There are wild, active sounds within each knob movement on the Radius, and the modulation section naturally brings those to life in more ways than a simple knob tweak ever could, delivering four LFO waveforms, a step modulator, two x-mod waveforms, and an envelope follower. It’s within these settings that I found rayguns, sirens, Shepard tones, and futuristic sounds that were even harder to describe.
It’s easy to imagine the Radius at the forefront of sonic experiments, where it would be right at home. But this pedal could easily be a studio device when applied in low doses to give a track something special that pops. The possible applications go way beyond guitars.
The Verdict
The Radius isn’t easy to plug and play, but it’s also not hard to use if you keep an open mind. That’s necessary, too: The Radius is not for guitar players who prefer to stay grounded; this pedal is for sonic-stargazers and producers.

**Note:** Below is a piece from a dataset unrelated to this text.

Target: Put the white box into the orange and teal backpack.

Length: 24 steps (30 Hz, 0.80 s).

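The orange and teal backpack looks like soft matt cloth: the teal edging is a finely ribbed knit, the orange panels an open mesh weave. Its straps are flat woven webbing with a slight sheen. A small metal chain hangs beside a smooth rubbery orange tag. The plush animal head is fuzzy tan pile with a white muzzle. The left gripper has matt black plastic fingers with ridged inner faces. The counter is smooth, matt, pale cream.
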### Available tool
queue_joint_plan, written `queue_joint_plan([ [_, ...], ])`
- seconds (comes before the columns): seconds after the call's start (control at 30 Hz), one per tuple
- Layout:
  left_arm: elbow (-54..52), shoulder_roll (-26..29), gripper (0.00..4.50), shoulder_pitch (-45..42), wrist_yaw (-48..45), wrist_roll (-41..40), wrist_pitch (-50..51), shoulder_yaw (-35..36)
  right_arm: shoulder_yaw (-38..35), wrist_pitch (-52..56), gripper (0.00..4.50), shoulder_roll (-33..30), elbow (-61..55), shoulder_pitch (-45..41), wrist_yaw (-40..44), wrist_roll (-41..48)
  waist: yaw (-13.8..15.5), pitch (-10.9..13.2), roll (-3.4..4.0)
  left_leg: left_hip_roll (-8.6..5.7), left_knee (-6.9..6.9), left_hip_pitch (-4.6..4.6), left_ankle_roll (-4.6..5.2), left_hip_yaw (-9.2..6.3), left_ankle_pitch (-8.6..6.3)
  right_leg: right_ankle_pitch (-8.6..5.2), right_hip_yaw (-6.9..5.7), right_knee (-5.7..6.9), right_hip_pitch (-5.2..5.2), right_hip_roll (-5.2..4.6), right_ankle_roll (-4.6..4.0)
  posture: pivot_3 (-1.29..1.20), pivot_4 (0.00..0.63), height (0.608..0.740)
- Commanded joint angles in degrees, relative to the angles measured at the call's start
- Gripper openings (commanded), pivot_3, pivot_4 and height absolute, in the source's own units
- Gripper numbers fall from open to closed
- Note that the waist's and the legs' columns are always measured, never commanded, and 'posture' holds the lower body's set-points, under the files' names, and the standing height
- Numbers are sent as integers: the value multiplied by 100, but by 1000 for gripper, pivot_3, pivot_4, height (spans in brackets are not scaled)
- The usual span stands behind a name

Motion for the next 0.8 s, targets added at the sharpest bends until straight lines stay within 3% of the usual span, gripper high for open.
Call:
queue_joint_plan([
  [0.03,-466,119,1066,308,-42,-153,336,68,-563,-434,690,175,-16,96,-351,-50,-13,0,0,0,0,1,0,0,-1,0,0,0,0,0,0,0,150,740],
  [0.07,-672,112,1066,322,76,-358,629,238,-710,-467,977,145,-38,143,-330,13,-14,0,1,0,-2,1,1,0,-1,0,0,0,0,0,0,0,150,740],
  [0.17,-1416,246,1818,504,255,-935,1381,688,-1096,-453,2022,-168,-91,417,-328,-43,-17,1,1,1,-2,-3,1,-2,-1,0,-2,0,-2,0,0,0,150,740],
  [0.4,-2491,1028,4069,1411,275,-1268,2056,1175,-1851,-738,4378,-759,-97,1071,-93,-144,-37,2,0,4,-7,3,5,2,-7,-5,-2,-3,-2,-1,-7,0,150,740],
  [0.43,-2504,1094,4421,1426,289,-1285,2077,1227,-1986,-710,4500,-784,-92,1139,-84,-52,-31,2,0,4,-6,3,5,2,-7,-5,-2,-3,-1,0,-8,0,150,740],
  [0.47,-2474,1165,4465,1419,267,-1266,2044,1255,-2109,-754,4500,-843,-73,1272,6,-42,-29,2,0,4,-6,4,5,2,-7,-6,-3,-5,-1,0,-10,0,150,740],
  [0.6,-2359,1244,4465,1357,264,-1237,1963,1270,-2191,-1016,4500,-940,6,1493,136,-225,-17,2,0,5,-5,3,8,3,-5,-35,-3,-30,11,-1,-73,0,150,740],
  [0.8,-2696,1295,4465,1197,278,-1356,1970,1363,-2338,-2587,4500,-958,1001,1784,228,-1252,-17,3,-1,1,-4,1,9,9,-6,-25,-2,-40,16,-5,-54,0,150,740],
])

I enjoyed pairing the Radius with various guitar instruments—12-string, baritone, bass—and it kept getting me more and more excited about sonic experimentation. That feeling is a big part of what’s special about this pedal. It’s so open-ended and controllable, continuing to reveal more of its capabilities with use. Once you feel like you’ve gotten something down, there are often more sounds to explore, whether that’s putting a new instrument or pedal next to it or exploring the Radius’ stereo, MIDI, or expression-pedal functionality. Like many great instruments, it only takes a few minutes to get started, but it could keep you exploring for years.